How did you get involved in the field of education?
At first, when my children were very young, I wasn't too involved in their school. I dropped them off every day like other parents, and I was working at a mortgage company. Then one of my son's teachers, a lovely woman, volunteered me to help out with the class one day; because I respected her a great deal, I couldn't say no. Soon after I helped out with the Thanksgiving presentation in my son's class, and found myself enjoying it so much that I started going to the school every day. When a job opened up as a teacher's aide at my son's school, the director of the school offered me the position.
For many years I worked in the elementary school, helping children who were struggling readers. Then I moved to a fifth grade class where I worked with kids who showed high-risk tendencies for dropping out of high school.
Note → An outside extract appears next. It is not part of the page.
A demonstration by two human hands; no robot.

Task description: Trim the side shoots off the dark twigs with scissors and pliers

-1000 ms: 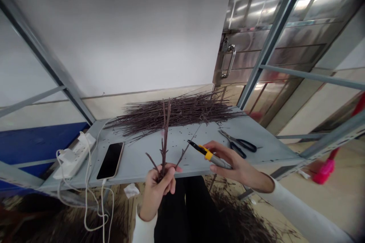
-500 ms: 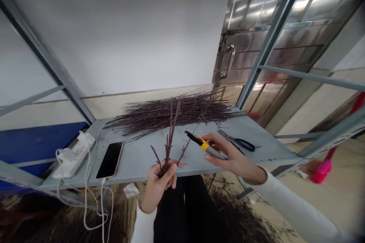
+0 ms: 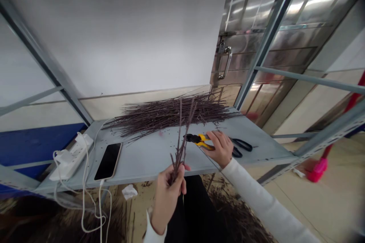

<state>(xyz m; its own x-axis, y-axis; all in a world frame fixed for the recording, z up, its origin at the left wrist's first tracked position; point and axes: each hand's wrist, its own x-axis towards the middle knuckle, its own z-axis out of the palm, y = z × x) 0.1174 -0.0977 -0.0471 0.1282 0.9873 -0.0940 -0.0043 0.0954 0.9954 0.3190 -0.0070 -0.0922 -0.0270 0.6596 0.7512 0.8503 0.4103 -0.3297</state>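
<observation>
As left hand (image 3: 168, 201) grips twigs (image 3: 180, 155), right hand (image 3: 219, 149) cutters (image 3: 198, 140).

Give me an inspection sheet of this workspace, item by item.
Surface: grey metal shelf, dotted with small dark bits.
Job's things: branched dark twig, yellow-handled cutters, large twig pile on the shelf.
Clutter: black-handled scissors, smartphone, white tissue on the floor.
Grips: left hand holds the twig; right hand holds the cutters.
Cables: white cords hang over the shelf edge from a power strip; one runs to the smartphone.
Surroundings: stainless steel door, more twigs on the floor, pink object.
</observation>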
From there I moved on to Coral Gables.
What does your current job as an ELL paraprofessional entail?
I have worked as part of the federal Home Language Assistance Program at Coral Gables for 5 years, and am one of two instructors in our high school's program. Out of about 3700 students, 500 are ESOL students. I don't work with all of them, but for the ones whose teachers use our program, I provide academic support to high school students in content areas (such as Science, Mathematics, and Social Studies) based on what the teachers have requested me to work on with the students. They determine what the students need to focus on, and we do everything from homework assignments to test preparation to research projects.
Where do you work with your students?
We generally work in the library because it's quiet and we have access to the computers in case we need to research something. I bring all of my materials to the library each day so that I will have whatever I need to assist the students.
How far in advance do teachers let you know what they want you to help the students with?
Usually I see what the student needs to work on when the student meets with me. I never know how many students will come each day, or what I will be working on from day to day, and I often have to switch channels — just as one student is getting going on geometry, I have to switch over to history with another student.
I collaborate a lot with some of the teachers at my school, but even though they are required to send their students to us if the students need help, some opt not to and don't take advantage of our program.
Do students who come to you more frequently make more progress in their schoolwork?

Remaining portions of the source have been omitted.